"Weltpolitische Lage blockiert die Märkte"
Analysten: Dax-Abwärtstrend ist völlig intakt

Charttechniker gehen kurzfristig weiter von einem volatilen Verlauf im Dax aus. Einige Analysten halten auch den Test neuer Tiefstände für möglich.

vwd FRANKFURT. So hält Heinz Stork vom Börsenhändler Nols es grundsätzlich für möglich, dass das bisherige Jahrestief bei 2 433 Punkten in den kommenden Tagen wieder getestet wird. Das könne schnell der Fall sein, wenn der Dax unter dem Niveau von 2 519 Punkten schließen sollte. Bei der für einen solchen Fall im Anschluss zu erwartenden Abwärtsbewegung sollte aber die Marke von 2 433 Zählern halten; falls nicht, könne der Dax schnell bis auf 2 380, im schlimmsten Fall sogar bis auf 2 200 Punkte fallen, so Stork.

Nach oben dürfte sich der Weg als wesentlich holpriger erweisen, so der technische Analyst. Wie die jüngste Korrektur zeige, fehlten am Markt einfach die Anschlusskäufe für eine nachhaltige Erholung im Dax. Gegenbewegungen seien vielmehr fast ausschließlich auf Short-Eindeckungen zurückzuführen, so Stork weiter. Charttechnisch betrachtet müsste der Dax zur Einleitung einer Aufwärtsbewegung zunächst über den Marken von 2 519 und 2 563 Stellen schließen. Erst dann würde der Index in die Trading-Range zwischen 2 563 und 2 802 Punkten münden. Den Indikatoren misst Stork gegenwärtig keine große Bedeutung zu.

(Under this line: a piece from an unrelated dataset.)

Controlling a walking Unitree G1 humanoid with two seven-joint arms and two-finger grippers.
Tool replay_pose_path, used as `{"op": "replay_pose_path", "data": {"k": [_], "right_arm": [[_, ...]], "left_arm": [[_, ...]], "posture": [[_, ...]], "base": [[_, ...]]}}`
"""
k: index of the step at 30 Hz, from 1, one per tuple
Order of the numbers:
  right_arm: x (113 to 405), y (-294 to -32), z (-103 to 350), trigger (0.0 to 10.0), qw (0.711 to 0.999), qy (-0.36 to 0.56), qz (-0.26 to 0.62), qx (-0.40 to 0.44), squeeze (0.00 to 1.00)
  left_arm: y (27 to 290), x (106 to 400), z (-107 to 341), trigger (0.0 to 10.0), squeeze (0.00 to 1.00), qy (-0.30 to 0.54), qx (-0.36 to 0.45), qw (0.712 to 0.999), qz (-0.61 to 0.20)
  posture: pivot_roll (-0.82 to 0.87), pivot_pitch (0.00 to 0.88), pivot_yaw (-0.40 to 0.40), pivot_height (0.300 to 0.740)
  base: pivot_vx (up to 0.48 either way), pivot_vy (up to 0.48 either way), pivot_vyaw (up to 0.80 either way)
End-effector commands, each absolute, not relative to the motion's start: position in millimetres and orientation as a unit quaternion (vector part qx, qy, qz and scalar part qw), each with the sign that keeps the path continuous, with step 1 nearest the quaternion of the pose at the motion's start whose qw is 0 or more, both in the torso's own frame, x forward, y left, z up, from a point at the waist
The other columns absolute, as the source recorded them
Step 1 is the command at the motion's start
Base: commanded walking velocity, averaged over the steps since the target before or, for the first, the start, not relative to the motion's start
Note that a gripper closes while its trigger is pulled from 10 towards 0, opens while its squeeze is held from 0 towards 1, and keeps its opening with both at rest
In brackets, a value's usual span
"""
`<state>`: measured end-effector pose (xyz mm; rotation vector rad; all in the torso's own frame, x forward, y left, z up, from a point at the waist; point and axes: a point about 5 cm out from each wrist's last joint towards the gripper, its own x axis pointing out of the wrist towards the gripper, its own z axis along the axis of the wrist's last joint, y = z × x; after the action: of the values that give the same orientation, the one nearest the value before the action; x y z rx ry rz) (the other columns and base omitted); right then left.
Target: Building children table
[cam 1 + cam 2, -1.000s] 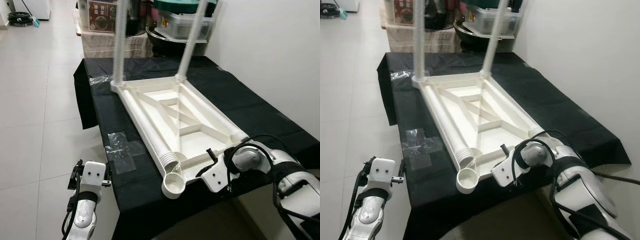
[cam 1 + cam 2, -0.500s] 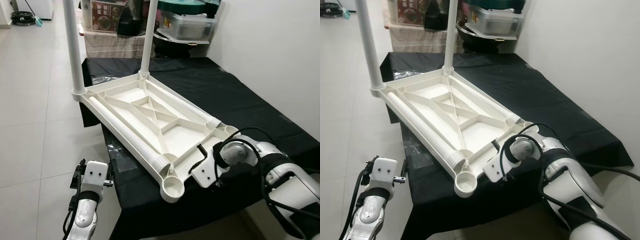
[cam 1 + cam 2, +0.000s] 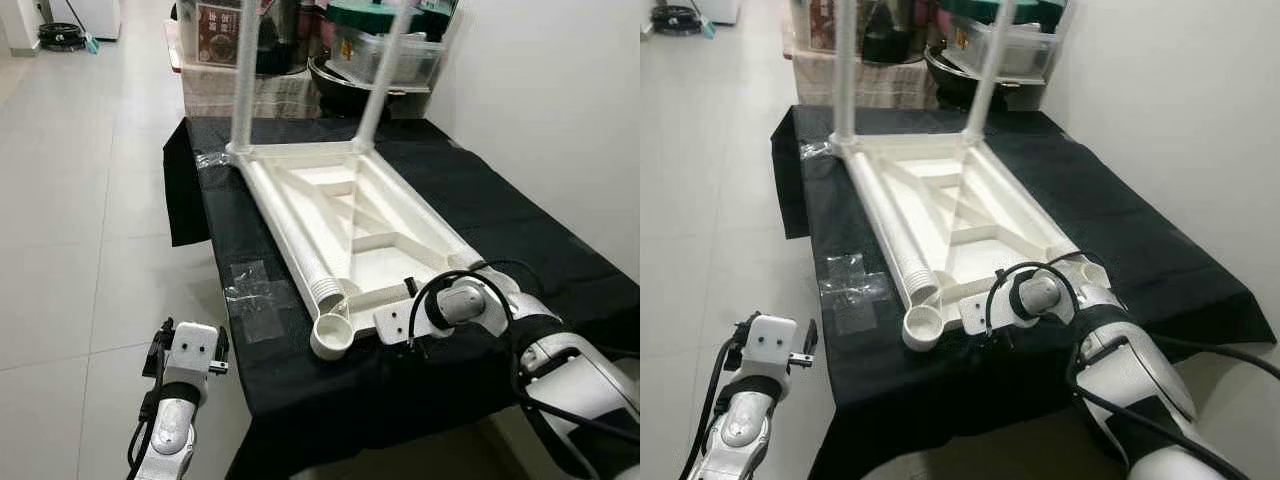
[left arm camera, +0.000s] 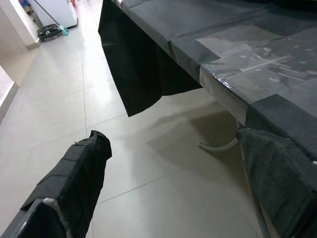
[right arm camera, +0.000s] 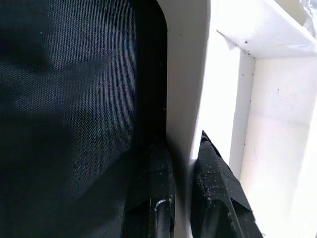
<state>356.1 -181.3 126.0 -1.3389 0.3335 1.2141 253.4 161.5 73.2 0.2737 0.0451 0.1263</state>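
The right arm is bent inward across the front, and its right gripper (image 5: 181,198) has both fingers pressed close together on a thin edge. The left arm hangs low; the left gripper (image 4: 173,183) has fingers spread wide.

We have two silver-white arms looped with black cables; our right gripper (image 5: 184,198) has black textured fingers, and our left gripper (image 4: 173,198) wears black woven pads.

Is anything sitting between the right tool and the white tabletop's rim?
Nothing visible. The right tool is already closed on the near rim of the upside-down white tabletop, one finger on each side, as the right wrist view shows.
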Motion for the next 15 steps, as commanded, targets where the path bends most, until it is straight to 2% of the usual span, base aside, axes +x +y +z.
{"op": "replay_pose_path", "data": {"k": [1,5,7,8,9,15], "right_arm": [[363.6,-187.3,137.1,10.0,0.688,0.09,0.457,-0.557,0.0],[365.7,-184.1,141.7,10.0,0.693,0.08,0.456,-0.553,0.0],[366.8,-177.2,147.3,10.0,0.694,0.063,0.467,-0.544,0.68],[366.8,-177.2,147.3,10.0,0.694,0.063,0.467,-0.544,0.68],[366.6,-175.1,148.2,10.0,0.695,0.061,0.475,-0.537,1.0],[365.1,-173.1,151.6,10.0,0.697,0.058,0.495,-0.516,1.0]], "left_arm": [[156.3,252.2,66.1,10.0,0.0,0.038,0.14,0.988,0.051],[156.4,252.3,66.1,10.0,0.0,0.038,0.14,0.988,0.05],[157.4,252.3,66.3,10.0,0.0,0.038,0.142,0.988,0.052],[157.4,252.3,66.3,10.0,0.0,0.038,0.142,0.988,0.052],[157.9,252.3,66.4,10.0,0.0,0.037,0.142,0.988,0.053],[158.7,252.1,66.5,10.0,0.0,0.038,0.144,0.987,0.054]], "posture": [[0.02,0.0,-0.151,0.74],[0.03,0.0,-0.155,0.74],[0.03,0.0,-0.156,0.74],[0.03,0.0,-0.156,0.74],[0.03,0.0,-0.156,0.74],[0.03,0.0,-0.155,0.74]], "base": [[0.0,0.0,0.0],[0.0,0.0,0.0],[0.0,0.0,0.0],[0.0,0.0,0.0],[0.0,0.0,0.0],[0.0,0.0,0.0]]}}
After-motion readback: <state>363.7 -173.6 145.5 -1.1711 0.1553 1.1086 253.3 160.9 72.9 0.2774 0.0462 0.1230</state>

Eine volatile Seitwärtsbewegung erwartet auch Manfred Wolter von der Landesbank Rheinland Pfalz. Er hält eine Trading-Range zwischen 2 433 und 2 600 Zählern am wahrscheinlichsten. Bei ruhigen Umsätzen dürfte der Handel dabei von "absoluter Zurückhaltung" geprägt sein. Die weltpolitische Lage blockiere die Märkte derzeit nahezu vollkommen. Dieser Knoten sei wohl erst durch den Kriegsausbruch im Irak zu lösen. Bei einem erfolgreichen Kriegsverlauf hält Wolter es im Idealfall für möglich, dass der Dax bis 3 440 Punkte steigen könnte.

Die Erholung würde sich seiner Einschätzung nach bis ins zweite Quartal 2003 hineinziehen. Allerdings würde es sich auch hierbei lediglich um eine technische Korrekturbewegung handeln. Im Anschluss daran erwartet der Analyst auf Grund der schwachen konjunkturellen Lage einen Einbruch des Marktes im zweiten Halbjahr. Neue Jahrestiefs in den nächsten Tagen hält Klaus Deppermann von der BHF-Bank für durchaus möglich. Der Dax könnte seiner Meinung nach bis auf ein Niveau von etwa 2 .300 Stellen fallen. Der Abwärtstrend sei einfach noch intakt, heißt es zur Begründung.

Die vergleichsweise dünnen Umsätze sprächen dafür, dass der Tiefpunkt noch nicht erreicht sei. Denn typisch für eine Trendwende seien vielmehr erhöhte Volumen bei Tiefstständen. Deppermann hält daher noch einen "bereinigenden Ausverkauf" im kleineren Maße für notwendig, bevor eine längerfristige Erholung einsetzen könne, die bis zu sechs Monaten anhalten könnte.